With concordance of data from EEG, PET, ictal SPECT and MEG, it appears likely that seizures are arising from a focal region in the left anterior frontal lobe. But in the absence of a visible lesion on MRI, developing a surgical plan would require further study to pinpoint the exact region of seizure onset in relation to Broca’s language area.

Is invasive evaluation indicated?

The constellation of evidence has converged on one region, and it is reasonable to expect that epilepsy surgery may be possible. On the other hand, questions remain unanswered. Each noninvasive test has limitations: The EEG and MEG evaluated interictal periods, and the PET scan was equivocal. Because ictal SPECT reflects propagation of the seizure activity, the timing of injection relative to the EEG and seizure onset is critical. Late injection may not provide evidence of brain regions activated early.

It is likely that the epileptogenic area in our patient is small, but because no lesion is evident on MRI, the surgeon would likely feel compelled to perform a large resection. Although the anteromesial frontal area is considered “non-eloquent” for motor and language, it would be best to minimize and focus the resection if possible. Invasive testing with stereotactic depth electrodes — i.e., the technique known as stereoelectroencephalography (SEEG) — would allow exploration of the deep cortical areas with great precision, which is not possible with other studies.

The team decides to proceed with an invasive evaluation, to pinpoint the region for resection. Based on imaging and semiology, we were able to place six SEEG electrodes across a very focal area with trajectories through lateral frontal cortex into mesial frontal, cingulate, frontopolar and pre-supplementary motor areas.

Electrocorticographic interictal and ictal recording shows spikes in the mesial superior anterior frontal gyrus (L′ 2-4), indicating a very discrete, focal epileptogenic area (Figure 3).

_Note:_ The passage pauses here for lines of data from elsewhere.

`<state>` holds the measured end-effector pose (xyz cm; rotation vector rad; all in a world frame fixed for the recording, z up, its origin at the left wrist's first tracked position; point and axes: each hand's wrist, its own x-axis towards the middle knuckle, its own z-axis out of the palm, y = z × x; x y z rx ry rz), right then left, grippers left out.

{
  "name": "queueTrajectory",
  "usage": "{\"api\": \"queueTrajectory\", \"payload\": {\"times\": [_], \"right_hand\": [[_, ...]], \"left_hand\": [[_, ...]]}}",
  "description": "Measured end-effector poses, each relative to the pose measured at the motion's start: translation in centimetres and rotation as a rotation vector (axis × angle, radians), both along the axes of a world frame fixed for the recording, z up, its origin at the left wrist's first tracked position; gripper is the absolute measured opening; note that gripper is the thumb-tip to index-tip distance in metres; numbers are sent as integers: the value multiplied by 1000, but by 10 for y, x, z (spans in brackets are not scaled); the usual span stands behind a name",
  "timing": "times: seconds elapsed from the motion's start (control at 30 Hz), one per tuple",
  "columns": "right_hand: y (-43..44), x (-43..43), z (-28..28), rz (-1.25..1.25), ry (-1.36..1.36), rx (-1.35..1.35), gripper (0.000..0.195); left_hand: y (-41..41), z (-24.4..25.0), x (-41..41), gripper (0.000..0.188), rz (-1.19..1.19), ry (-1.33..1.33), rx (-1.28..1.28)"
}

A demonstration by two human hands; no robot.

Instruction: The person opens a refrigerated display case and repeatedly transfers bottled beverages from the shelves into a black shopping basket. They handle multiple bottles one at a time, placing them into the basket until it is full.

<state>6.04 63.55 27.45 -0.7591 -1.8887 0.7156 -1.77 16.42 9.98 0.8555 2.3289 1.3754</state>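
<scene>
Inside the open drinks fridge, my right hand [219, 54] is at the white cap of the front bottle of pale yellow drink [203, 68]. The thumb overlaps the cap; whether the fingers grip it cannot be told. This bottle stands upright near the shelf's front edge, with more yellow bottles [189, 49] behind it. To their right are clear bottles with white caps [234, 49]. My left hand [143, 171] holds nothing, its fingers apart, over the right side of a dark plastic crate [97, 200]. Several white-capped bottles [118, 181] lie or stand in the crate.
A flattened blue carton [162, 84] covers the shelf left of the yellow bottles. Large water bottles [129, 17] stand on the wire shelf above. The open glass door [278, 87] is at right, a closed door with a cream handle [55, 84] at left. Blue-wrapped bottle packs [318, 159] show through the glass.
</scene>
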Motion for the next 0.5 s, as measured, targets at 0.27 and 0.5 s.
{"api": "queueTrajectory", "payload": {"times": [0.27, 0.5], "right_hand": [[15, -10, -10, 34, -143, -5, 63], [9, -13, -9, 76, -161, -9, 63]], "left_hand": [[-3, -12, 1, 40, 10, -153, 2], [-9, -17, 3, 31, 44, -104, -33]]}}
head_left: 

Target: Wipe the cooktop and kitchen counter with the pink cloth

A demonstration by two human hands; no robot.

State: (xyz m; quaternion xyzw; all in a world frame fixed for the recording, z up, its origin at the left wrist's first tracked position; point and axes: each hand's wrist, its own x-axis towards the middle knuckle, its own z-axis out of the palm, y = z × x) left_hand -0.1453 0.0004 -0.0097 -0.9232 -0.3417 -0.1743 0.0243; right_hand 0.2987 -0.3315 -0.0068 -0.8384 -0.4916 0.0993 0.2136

Figure 3. Intracranial SEEG confirms localization of ictal onset to the left anterior mesial superior frontal gyrus (L′ 2-4).

Is laser surgery a possibility?

Laser surgery is an FDA-approved technique used for ablating small, deep brain tissue. In the U.S., it is usually used to treat mesial temporal sclerosis. It is a well-controlled procedure performed under MRI guidance, in contrast to radiofrequency ablation, which is performed in a blind fashion.

Using laser surgery in nonlesional tissue is controversial. Based on EEG data, this patient could be regarded as “almost lesional,” with the epileptogenic zone shown by invasive testing to be restricted to a very focal area. This makes him a good candidate for either laser ablation or resection.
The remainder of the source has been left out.